-- INPUT RECORDS follows --

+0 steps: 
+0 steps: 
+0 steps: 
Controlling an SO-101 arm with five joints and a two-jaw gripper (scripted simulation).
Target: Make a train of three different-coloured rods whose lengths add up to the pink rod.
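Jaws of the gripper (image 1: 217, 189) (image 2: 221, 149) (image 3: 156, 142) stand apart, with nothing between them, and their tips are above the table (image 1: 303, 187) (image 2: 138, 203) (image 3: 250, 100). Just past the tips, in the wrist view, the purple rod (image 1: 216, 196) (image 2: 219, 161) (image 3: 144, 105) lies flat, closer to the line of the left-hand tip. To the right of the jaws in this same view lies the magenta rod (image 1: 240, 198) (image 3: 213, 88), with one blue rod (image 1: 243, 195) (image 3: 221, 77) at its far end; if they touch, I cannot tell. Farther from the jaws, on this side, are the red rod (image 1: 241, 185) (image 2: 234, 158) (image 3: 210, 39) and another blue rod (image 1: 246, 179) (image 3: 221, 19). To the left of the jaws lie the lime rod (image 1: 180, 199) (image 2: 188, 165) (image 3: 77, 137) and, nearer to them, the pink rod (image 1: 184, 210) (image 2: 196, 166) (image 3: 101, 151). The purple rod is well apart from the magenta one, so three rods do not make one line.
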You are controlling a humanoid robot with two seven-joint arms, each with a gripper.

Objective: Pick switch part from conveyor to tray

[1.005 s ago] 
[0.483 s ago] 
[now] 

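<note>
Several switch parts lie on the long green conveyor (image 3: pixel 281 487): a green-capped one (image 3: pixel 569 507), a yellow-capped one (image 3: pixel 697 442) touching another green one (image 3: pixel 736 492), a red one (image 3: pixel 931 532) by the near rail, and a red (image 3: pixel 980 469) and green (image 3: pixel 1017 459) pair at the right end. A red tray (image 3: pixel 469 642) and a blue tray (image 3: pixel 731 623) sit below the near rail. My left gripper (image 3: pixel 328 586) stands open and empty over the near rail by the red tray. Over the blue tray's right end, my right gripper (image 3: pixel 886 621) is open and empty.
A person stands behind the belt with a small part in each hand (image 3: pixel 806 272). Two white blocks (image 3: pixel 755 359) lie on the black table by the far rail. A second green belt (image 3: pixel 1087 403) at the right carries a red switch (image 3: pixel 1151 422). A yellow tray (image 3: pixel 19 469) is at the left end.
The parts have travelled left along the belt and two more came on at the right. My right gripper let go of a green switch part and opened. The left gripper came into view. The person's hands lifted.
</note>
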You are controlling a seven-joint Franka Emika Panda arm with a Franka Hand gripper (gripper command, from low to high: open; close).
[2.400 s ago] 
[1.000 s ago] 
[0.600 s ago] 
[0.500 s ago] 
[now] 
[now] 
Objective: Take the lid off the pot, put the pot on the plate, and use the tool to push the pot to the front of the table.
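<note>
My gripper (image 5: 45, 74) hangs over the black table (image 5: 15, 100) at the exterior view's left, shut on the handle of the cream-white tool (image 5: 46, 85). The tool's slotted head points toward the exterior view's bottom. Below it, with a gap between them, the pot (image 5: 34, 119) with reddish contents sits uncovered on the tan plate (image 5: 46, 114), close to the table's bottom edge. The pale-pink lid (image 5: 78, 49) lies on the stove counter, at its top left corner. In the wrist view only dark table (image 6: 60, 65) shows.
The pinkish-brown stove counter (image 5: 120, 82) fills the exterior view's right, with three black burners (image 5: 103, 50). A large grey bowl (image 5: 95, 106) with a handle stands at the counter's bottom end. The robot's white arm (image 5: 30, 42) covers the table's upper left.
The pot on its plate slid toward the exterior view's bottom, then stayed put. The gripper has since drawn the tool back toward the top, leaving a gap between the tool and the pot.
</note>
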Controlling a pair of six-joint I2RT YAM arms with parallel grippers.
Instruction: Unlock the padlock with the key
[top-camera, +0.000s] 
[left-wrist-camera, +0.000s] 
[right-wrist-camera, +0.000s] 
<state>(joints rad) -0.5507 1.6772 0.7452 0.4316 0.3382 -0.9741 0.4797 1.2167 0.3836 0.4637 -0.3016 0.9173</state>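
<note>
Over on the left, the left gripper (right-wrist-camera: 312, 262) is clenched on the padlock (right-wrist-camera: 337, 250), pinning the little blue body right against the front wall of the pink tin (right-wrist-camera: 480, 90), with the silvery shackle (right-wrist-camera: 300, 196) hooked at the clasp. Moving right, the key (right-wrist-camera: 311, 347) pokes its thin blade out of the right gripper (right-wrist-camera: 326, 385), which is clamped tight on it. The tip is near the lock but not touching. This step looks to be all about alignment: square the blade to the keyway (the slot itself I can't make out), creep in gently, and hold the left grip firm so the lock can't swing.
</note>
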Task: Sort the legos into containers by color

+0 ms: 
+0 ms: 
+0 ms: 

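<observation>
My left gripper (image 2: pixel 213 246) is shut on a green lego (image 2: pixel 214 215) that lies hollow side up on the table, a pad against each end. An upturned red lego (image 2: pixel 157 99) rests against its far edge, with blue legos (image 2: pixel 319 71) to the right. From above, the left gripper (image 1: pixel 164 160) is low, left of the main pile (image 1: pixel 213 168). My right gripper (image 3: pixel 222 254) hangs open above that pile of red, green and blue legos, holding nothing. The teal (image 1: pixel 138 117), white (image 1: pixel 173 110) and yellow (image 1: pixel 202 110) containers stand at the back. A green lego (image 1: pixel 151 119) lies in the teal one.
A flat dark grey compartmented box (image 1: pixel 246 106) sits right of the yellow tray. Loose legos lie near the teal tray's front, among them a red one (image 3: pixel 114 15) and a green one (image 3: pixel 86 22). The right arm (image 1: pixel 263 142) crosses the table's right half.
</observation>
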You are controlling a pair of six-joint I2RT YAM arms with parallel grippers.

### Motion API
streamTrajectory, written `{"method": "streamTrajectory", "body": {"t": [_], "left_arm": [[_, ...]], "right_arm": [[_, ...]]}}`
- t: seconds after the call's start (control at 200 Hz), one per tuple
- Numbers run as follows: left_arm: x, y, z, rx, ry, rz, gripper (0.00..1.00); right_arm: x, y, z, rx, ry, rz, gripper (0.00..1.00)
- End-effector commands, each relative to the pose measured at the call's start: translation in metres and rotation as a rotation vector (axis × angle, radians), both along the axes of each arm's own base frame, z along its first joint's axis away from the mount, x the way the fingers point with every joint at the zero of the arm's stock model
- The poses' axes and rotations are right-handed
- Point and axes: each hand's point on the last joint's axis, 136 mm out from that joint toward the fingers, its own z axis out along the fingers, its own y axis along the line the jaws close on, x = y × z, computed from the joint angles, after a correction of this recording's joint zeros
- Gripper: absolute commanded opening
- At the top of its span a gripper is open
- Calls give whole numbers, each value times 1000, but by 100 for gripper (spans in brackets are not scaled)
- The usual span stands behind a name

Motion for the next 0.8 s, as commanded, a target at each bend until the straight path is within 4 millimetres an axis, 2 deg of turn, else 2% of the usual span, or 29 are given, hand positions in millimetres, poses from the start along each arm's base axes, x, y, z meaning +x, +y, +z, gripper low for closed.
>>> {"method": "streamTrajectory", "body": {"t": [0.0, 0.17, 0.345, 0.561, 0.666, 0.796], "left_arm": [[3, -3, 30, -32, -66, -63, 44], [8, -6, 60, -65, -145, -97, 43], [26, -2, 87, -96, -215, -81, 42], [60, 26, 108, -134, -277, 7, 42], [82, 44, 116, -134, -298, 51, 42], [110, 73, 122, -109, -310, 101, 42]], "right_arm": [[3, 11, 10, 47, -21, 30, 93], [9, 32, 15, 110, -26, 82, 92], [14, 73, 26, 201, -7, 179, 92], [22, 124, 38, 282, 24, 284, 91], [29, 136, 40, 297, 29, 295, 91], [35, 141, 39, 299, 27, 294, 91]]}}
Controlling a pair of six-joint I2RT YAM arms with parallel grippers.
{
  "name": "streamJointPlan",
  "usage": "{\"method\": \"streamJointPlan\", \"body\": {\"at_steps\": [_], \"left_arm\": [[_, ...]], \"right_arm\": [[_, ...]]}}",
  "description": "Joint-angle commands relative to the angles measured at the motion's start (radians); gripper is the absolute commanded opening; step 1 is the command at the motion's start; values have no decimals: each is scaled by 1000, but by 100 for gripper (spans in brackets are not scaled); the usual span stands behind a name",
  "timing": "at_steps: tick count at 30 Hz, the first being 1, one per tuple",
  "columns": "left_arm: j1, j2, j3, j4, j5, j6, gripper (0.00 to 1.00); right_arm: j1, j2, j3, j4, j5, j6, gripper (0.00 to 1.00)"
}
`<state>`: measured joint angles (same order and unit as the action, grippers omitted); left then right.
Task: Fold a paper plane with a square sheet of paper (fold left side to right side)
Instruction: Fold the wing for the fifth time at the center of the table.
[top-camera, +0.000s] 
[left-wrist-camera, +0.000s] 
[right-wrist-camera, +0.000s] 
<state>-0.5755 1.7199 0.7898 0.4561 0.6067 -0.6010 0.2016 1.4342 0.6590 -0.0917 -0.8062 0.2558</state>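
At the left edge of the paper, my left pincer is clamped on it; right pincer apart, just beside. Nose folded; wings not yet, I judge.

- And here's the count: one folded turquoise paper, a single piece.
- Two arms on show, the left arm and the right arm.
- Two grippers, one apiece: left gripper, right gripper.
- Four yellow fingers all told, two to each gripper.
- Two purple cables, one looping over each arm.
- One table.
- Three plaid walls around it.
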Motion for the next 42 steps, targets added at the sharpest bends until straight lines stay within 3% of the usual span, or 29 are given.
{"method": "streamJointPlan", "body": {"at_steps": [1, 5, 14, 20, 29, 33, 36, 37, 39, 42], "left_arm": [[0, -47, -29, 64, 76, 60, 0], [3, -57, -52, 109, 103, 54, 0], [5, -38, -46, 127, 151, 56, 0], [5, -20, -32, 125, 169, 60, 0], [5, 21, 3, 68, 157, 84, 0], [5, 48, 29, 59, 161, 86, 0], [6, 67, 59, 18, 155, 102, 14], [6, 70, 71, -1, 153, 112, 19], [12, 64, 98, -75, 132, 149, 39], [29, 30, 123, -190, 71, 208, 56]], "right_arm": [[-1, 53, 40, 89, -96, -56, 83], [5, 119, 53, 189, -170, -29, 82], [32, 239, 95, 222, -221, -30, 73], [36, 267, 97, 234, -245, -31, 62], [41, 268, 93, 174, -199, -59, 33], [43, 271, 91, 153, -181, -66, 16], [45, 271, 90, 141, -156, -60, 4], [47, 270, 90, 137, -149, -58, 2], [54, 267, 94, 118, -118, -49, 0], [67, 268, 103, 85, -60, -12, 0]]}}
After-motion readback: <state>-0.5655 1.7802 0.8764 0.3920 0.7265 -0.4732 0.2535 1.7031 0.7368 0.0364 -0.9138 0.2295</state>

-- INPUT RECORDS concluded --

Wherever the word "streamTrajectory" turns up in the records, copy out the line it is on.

streamTrajectory, written `{"method": "streamTrajectory", "body": {"t": [_], "left_arm": [[_, ...]], "right_arm": [[_, ...]]}}`
>>> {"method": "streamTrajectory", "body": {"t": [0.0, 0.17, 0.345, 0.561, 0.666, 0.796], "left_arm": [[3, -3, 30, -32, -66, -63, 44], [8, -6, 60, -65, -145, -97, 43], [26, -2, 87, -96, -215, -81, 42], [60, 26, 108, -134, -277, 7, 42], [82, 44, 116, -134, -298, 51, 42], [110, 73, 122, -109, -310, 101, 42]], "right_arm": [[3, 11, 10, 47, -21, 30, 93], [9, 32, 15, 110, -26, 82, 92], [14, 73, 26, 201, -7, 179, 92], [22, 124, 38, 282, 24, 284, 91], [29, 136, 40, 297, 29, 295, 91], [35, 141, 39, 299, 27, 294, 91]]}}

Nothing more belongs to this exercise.